*Your assignment*
The data below contains pictures, which are to be skipped; the lines starting at the line with "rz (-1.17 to" and ending at the line with "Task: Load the" are to be output exactly, both ends included.

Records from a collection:
━━━━━━━━━━━━━━━━━━━━

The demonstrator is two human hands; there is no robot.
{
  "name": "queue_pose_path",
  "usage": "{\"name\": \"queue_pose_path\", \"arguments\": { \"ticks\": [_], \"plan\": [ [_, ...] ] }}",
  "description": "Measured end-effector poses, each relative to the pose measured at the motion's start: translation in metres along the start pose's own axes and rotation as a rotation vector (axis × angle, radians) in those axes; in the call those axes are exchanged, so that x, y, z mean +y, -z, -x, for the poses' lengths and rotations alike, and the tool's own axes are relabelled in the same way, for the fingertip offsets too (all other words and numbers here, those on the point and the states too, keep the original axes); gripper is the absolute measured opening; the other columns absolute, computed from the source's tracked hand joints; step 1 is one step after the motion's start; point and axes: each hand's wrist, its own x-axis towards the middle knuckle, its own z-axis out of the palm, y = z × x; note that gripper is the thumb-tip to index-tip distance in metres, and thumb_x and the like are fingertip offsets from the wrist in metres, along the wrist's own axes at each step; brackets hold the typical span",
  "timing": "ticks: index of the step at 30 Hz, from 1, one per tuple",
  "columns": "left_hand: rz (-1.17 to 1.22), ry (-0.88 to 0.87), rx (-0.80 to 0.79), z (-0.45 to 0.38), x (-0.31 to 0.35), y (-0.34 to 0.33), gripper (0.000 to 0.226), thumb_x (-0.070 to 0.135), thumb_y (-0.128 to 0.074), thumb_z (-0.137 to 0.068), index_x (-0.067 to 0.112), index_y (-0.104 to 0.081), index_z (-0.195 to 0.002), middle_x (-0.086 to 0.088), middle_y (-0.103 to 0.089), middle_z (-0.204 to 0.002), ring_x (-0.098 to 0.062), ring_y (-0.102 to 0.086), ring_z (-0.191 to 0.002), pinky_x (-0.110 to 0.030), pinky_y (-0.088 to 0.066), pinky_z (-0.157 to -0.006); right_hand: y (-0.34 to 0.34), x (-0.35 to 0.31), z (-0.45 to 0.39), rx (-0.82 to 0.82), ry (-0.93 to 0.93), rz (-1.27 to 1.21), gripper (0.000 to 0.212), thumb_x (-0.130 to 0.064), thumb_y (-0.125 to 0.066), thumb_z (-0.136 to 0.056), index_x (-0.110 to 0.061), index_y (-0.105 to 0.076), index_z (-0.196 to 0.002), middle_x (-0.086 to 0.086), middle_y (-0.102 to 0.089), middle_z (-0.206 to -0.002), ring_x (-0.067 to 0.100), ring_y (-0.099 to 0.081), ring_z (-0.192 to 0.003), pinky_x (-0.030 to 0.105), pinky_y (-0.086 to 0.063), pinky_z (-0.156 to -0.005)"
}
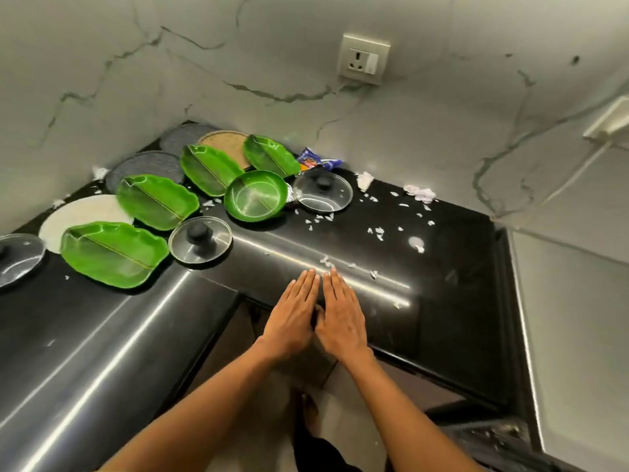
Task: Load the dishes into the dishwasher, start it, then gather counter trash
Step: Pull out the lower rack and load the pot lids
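Note:
My left hand and my right hand lie flat, side by side, palms down on the black L-shaped counter, holding nothing. Behind them several green leaf-shaped plates and a round green plate lie in the corner. Glass lids with black knobs sit among them: one near the inner corner, one further back, one at the left edge. A white plate and grey plates lie under the green ones. Torn white paper scraps and a blue wrapper litter the counter.
A marble-look wall rises behind the counter with a power socket. A second socket with a white cable is on the right wall. A woven round mat leans at the back. A white appliance top lies to the right.

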Motion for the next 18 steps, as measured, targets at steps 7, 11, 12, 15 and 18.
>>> {"name": "queue_pose_path", "arguments": {
  "ticks": [7, 11, 12, 15, 18],
  "plan": [
    [-0.004, 0.126, -0.017, -0.074, -0.048, 0.017, 0.076, 0.025, -0.03, -0.09, 0.004, -0.007, -0.159, -0.012, -0.002, -0.167, -0.022, 0.005, -0.154, -0.038, -0.004, -0.126, -0.006, 0.005, -0.11, -0.055, 0.095, -0.048, 0.073, -0.023, -0.049, -0.099, -0.01, -0.015, -0.162, 0.007, -0.009, -0.17, 0.017, -0.004, -0.157, 0.029, 0.005, -0.125],
    [0.034, 0.155, 0.01, -0.124, -0.061, 0.03, 0.076, 0.028, -0.025, -0.088, 0.002, -0.009, -0.158, -0.013, -0.003, -0.166, -0.024, 0.001, -0.155, -0.033, 0.005, -0.124, 0.001, 0.017, -0.175, -0.044, 0.122, -0.008, 0.075, -0.015, -0.053, -0.092, -0.007, -0.022, -0.16, 0.011, -0.014, -0.168, 0.021, -0.011, -0.156, 0.03, 0.002, -0.123],
    [0.037, 0.165, 0.023, -0.136, -0.063, 0.031, 0.079, 0.033, -0.013, -0.085, 0.002, -0.01, -0.158, -0.013, -0.004, -0.167, -0.024, 0.0, -0.155, -0.033, 0.005, -0.125, 0.004, 0.022, -0.191, -0.041, 0.133, 0.005, 0.075, -0.015, -0.054, -0.091, -0.006, -0.024, -0.159, 0.012, -0.015, -0.168, 0.022, -0.012, -0.156, 0.031, 0.001, -0.124],
    [0.043, 0.172, 0.066, -0.168, -0.068, 0.03, 0.088, 0.038, -0.003, -0.079, 0.001, -0.016, -0.157, -0.013, -0.009, -0.166, -0.024, -0.005, -0.155, -0.038, -0.007, -0.127, 0.009, 0.037, -0.238, -0.042, 0.157, 0.049, 0.075, -0.018, -0.053, -0.094, -0.007, -0.02, -0.16, 0.013, -0.013, -0.169, 0.023, -0.01, -0.156, 0.034, -0.003, -0.126],
    [0.035, 0.206, 0.029, -0.192, -0.077, 0.025, 0.078, 0.036, -0.013, -0.087, 0.004, -0.012, -0.159, -0.01, -0.003, -0.167, -0.021, 0.0, -0.155, -0.037, -0.004, -0.127, 0.014, 0.049, -0.278, -0.061, 0.132, 0.069, 0.074, -0.022, -0.051, -0.096, -0.008, -0.018, -0.16, 0.013, -0.01, -0.169, 0.024, -0.009, -0.156, 0.035, -0.005, -0.127]
  ]
}}
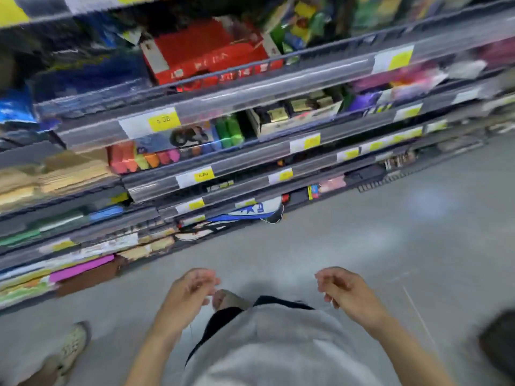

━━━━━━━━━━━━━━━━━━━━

*Reply*
  "columns": "left_hand: rz (-1.17 to 1.22), ry (-0.88 to 0.87), rx (-0.80 to 0.79), z (-0.45 to 0.38), x (-0.31 to 0.35), y (-0.34 to 0.33), gripper (0.000 to 0.226), thumb_x (-0.070 to 0.135), thumb_y (-0.128 to 0.074), thumb_z (-0.137 to 0.068), index_x (-0.067 to 0.112), index_y (-0.104 to 0.081), index_z (-0.195 to 0.002), middle_x (-0.086 to 0.088), middle_y (-0.103 to 0.089), middle_z (-0.204 to 0.002), ring_x (-0.098 to 0.062), ring_y (-0.102 to 0.086), ring_z (-0.191 to 0.002), pinky_x (-0.110 to 0.030), pinky_y (-0.088 to 0.066), pinky_z (-0.157 to -0.006); right_hand: y (-0.34 to 0.34), x (-0.35 to 0.31), z (-0.45 to 0.39), rx (-0.82 to 0.82), ry (-0.93 to 0.93), rz (-1.27 to 1.21), gripper (0.000 to 0.212), thumb_x (-0.130 to 0.064), thumb_y (-0.125 to 0.066), thumb_z (-0.136 to 0.056), index_x (-0.110 to 0.061), index_y (-0.105 to 0.076), index_z (-0.196 to 0.002), middle_x (-0.086 to 0.086), middle_y (-0.102 to 0.089), middle_z (-0.206 to -0.002), ring_x (-0.067 to 0.100), ring_y (-0.099 to 0.081), ring_z (-0.192 to 0.003), pinky_x (-0.030 to 0.105), pinky_y (-0.086 to 0.063), pinky_z (-0.156 to -0.005)"
}
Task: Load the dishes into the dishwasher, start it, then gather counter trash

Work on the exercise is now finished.